They call it “Coming out of the closet”.
The moment that nearly every queer person faces at some point in their lives. The moment when they stop pretending, stop lying, stop hiding and step out with truth into who they really are. Usually it starts with just one person: a close friend, sibling or even a family matter. Before long it becomes easier to be honest and authentic with everyone. But there’s almost always a moment when the person inside, the gay man, the lesbian, the bisexual or the transgender person steps into the light to be seen and known.
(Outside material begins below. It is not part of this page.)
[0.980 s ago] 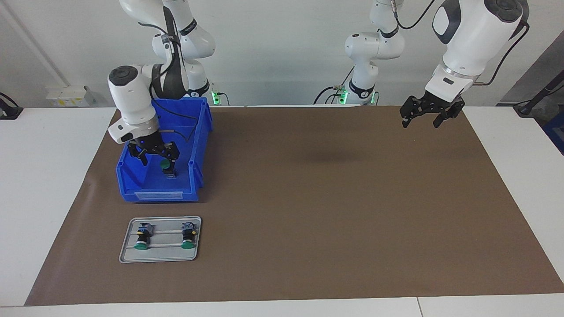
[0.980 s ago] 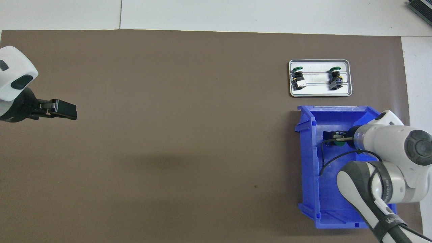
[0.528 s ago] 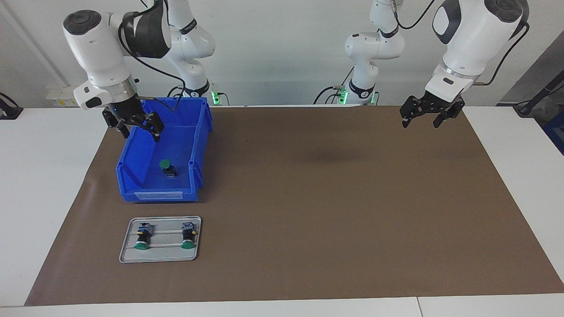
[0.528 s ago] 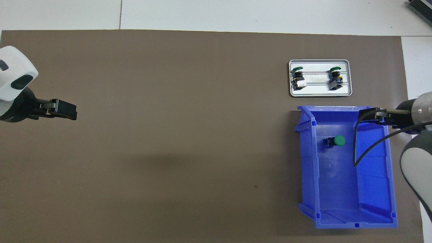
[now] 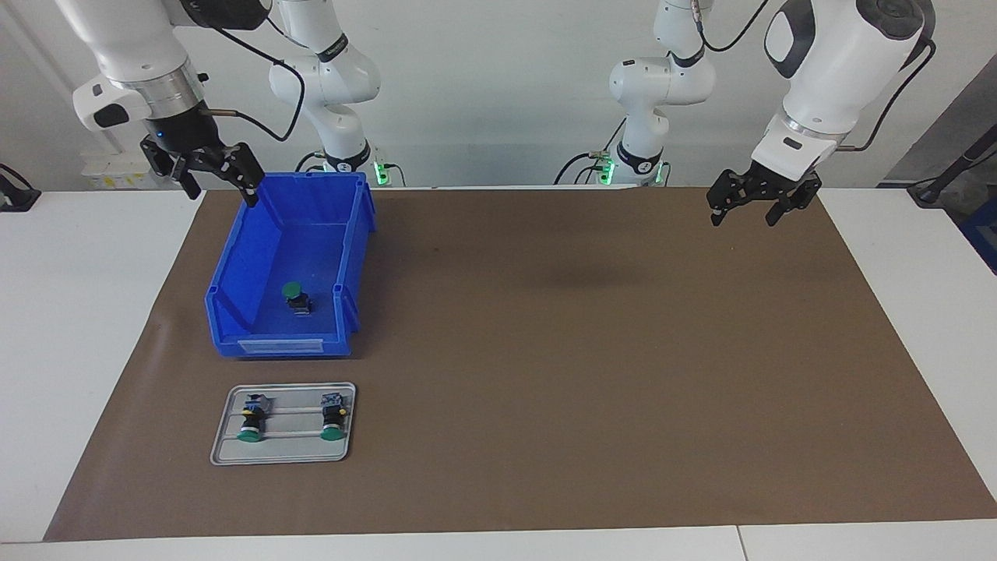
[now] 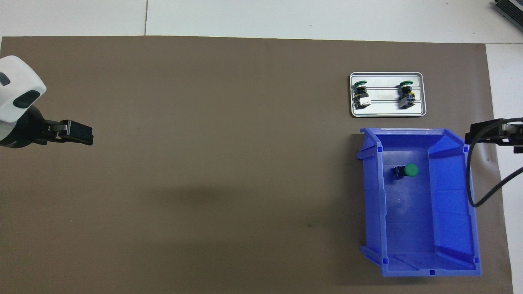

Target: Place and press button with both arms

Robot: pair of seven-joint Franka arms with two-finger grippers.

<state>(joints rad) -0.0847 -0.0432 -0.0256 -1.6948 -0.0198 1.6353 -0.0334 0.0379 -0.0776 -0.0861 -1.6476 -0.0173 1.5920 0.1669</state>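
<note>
Going across the facing view from its left side. Right gripper point(image 5: 213, 174) is up in the air over the edge of the brown mat point(image 5: 545, 351) at the right arm's end of the table, just past the blue bin's corner nearest the robots. Jaws spread wide, nothing between them. In the overhead view the right gripper point(image 6: 488, 132) shows only at the frame edge, beside the bin's outer wall, a black cable looping down from it.

Blue bin point(image 5: 234, 304) sits on the mat at the right arm's end. The button point(image 5: 296, 297) lies loose on the bin floor, green cap up and tilted, dark body beside it; nothing touches it. Overhead view has the button point(image 6: 405, 170) in the half of the bin point(image 6: 449, 228) farther from the robots, closer to the wall that faces the middle of the table.

Farther from the robots than the bin, close to it, a small metal tray point(image 5: 226, 452) lies flat on the mat. Two more green-capped buttons point(image 5: 250, 421) lie on their sides on it, one toward each end, caps pointing away from the robots.

Middle of the mat is bare brown.

Left gripper point(image 5: 754, 201) waits raised over the mat at the left arm's end. Jaws open, holding nothing, well apart from the bin and tray. Overhead view shows it point(image 6: 79, 134) pointing toward the table's middle.
</note>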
The first person I ever told is still one of my closest friends. But it was only 5 years ago (On midnight of January 1st 2014) that I told my parents that I am gay. Five years may seem like a long time, but it is not nearly long enough to reverse over 30 years of hopes and expectations for a wife, and children and a “traditional life”. So while I’ve have a lifetime to come to terms with who I am and to find strength and confidence in who God made me to be, I know that it also takes those closest to us a long time to reach that point. And so my parents have only had 5 years to transition from expecting their son to settle down with a wife and start having children, to their son being gay and wanting to spend his life with another man. And so, imagine my surprise that when I told them, almost exactly 5 years to the day that my partner and I are planning to move to the U.K. and we are considering marriage, they responded with, happiness; joy… acceptance.
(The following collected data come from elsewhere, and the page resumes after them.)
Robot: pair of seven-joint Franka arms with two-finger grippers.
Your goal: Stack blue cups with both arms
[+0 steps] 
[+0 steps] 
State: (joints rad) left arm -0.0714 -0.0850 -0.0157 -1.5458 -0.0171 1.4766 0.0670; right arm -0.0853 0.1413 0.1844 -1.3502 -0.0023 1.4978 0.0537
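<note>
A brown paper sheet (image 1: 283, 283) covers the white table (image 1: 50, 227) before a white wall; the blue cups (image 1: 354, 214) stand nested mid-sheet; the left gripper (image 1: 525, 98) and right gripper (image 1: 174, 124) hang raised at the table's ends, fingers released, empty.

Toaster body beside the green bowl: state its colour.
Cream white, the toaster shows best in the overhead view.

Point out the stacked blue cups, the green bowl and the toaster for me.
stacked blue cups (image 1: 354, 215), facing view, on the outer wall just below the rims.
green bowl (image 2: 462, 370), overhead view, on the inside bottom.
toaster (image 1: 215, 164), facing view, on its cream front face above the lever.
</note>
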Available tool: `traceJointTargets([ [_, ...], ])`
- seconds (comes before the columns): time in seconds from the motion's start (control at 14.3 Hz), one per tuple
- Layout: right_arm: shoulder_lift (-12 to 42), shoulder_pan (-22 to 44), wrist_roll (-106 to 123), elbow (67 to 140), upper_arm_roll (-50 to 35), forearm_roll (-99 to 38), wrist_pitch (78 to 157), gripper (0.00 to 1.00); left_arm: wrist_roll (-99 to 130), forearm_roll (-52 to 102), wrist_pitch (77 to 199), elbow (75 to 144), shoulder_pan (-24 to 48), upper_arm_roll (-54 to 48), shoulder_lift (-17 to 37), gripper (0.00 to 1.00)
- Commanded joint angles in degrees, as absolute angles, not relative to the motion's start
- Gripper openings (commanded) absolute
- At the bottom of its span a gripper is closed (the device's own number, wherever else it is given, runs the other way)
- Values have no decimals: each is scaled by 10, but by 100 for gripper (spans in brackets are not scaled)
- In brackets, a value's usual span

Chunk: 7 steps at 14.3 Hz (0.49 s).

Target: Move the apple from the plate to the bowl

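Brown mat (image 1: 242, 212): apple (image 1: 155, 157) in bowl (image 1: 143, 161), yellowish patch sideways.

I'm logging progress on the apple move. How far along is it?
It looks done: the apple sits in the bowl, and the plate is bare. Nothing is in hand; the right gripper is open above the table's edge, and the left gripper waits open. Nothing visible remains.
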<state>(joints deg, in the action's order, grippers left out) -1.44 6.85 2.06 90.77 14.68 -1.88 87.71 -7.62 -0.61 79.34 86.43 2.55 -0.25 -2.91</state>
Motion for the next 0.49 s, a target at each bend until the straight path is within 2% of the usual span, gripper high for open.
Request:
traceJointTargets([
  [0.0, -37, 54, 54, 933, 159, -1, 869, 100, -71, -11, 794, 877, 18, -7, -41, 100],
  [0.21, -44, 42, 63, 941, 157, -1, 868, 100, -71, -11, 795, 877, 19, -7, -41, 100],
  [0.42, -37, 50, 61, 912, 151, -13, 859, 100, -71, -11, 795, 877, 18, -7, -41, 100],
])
Their exact words were: “Our love for you and soon both (of you) outweighs any difficulties encountered. We love you so much. You are our only son!! We care about your happiness and welfare.”
It was a beautiful moment for me. One that I haven’t felt since many years ago when I first built up the courage to tell some of my closest friends my “deepest, darkest secret”. But what I remember from those times is a feeling of overwhelming grace. The need for acceptance is a universal trait. In some way or another, we are all looking for it, needing it, craving it. But for the queer individual, whether gay, lesbian, bisexual or transgender, that acceptance all comes down to a moment, the seconds after uttering the words are the most tense and nerve-wracking I have ever felt. It’s in that moment a queer person discovers the reality of their relationship. For some, revealing their sexual orientation to friends and loved ones has meant disappointment, rejection even repulsion. Far too many have lost their homes and families when being truthful about who they are cost them the safety and security of a place to call “home”. For others, including me, it has meant that the relationship with close friends is suddenly ‘not as close’; Being honest sometimes means losing the trust of people who they had thought would always be there for them. Of course, this should never be the case. No one should have to fear that by being themselves they will lose friendships or be kicked out of their homes. But sadly, it happens. And as long as people remain flawed humans, then our relationships will also be flawed.
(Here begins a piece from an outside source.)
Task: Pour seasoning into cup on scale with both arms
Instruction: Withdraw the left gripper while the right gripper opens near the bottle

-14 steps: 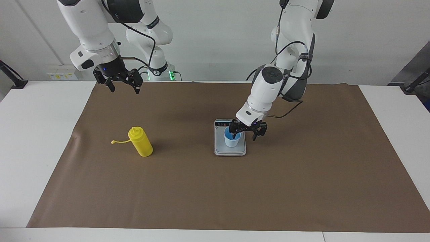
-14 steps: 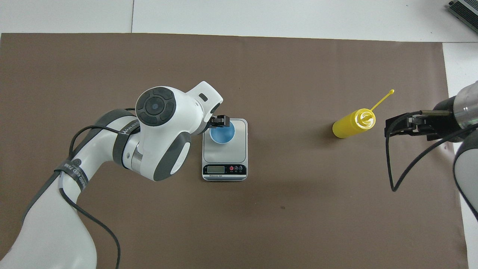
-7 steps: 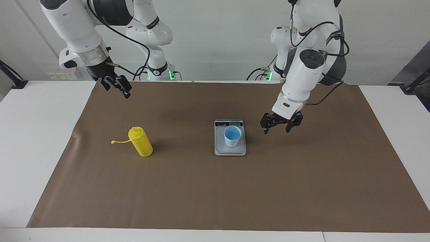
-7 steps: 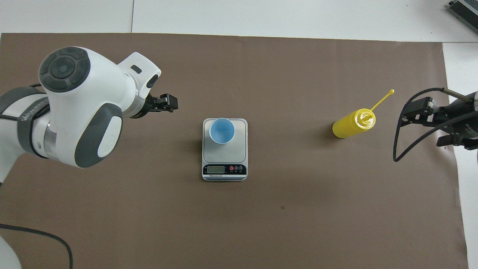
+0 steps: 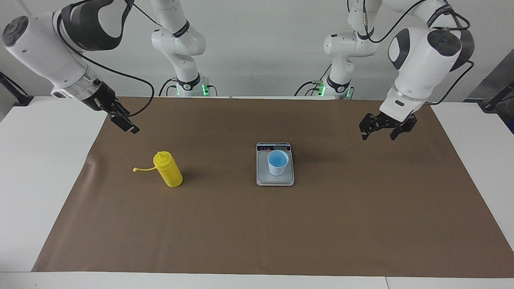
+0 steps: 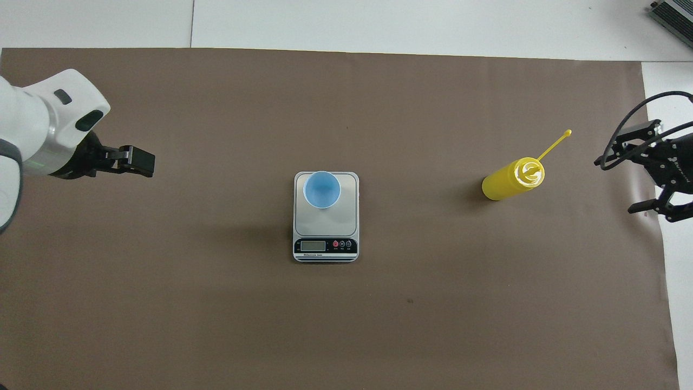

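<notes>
- Left gripper (image 5: 381,130): raised over the brown mat (image 5: 257,224) toward the left arm's end of the table, fingers spread wide, holding nothing.
- Right gripper (image 5: 125,122): raised over the mat edge at the right arm's end of the table. In the overhead view its fingers stand apart, and it is empty.
- Cup (image 5: 278,162): upright on the weighing plate of the scale (image 5: 275,180), at the end of the plate nearer the display strip. It is well apart from both grippers and lies between them, somewhat closer to the left one.
- Seasoning bottle (image 5: 168,169): upright on the mat, below the right gripper and slightly farther from the robots, not touched. The cap hangs out on its tether (image 5: 142,169), so the nozzle appears uncovered.
- Done, as judged: the cup is placed on the scale.
- Remaining, as judged: grasp the bottle, carry it over the cup, tip it and dispense. No contents can be made out in the cup.
- Likely next action: the right gripper descends to the bottle body, the closer of the two to it.
</notes>
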`<state>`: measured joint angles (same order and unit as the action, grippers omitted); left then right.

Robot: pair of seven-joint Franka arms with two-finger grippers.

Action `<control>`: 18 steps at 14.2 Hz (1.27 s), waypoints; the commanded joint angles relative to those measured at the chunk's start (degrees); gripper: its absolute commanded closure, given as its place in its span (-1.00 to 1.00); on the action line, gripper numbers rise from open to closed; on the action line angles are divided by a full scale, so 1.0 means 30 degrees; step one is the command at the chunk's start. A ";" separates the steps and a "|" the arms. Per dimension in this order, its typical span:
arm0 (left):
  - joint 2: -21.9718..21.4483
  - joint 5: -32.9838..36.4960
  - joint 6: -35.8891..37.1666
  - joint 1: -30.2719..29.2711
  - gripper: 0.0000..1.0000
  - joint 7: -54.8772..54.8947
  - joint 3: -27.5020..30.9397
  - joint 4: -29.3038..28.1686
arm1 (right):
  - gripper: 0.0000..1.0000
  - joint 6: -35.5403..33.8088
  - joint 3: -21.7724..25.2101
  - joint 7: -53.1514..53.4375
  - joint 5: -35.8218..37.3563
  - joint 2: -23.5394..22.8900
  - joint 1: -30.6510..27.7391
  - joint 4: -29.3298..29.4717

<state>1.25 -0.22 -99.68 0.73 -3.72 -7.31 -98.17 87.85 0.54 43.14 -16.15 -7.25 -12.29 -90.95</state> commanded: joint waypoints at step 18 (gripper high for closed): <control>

So in that moment, in the seconds after admitting our “deepest, darkest secret”, when we find acceptance, when there is nothing but love and acceptance, it’s the sweetest moment of relief and joy. Because when someone sees us, for who we really are, no pretense, no illusions and nothing withheld and they accept us and love us regardless, to me, that’s true grace. For me, it’s a glimpse of Heaven on Earth: unconditional love, grace that wraps arms around us in tears and laughter warms the soul and calls us to what we were made for. The moment 5 years ago when after I had just “came out” to my parents, they hugged me, told me that they loved me and are still proud of me, and the text message from them this week that told me they are excited to welcome my partner into the family and celebrate our union together, these are the moments that we live for.
There is a seed of Grace hidden within every moment of raw, honest truth we choose to live out. The responsibility on all of us is to take those moments when we are faced to accept or reject the person in front of us, is to allow that seed to grow. Choose love over condemnation. Take the path of acceptance and away from rejection. Because when we do, we become that little piece of Heaven on Earth to someone who needs it.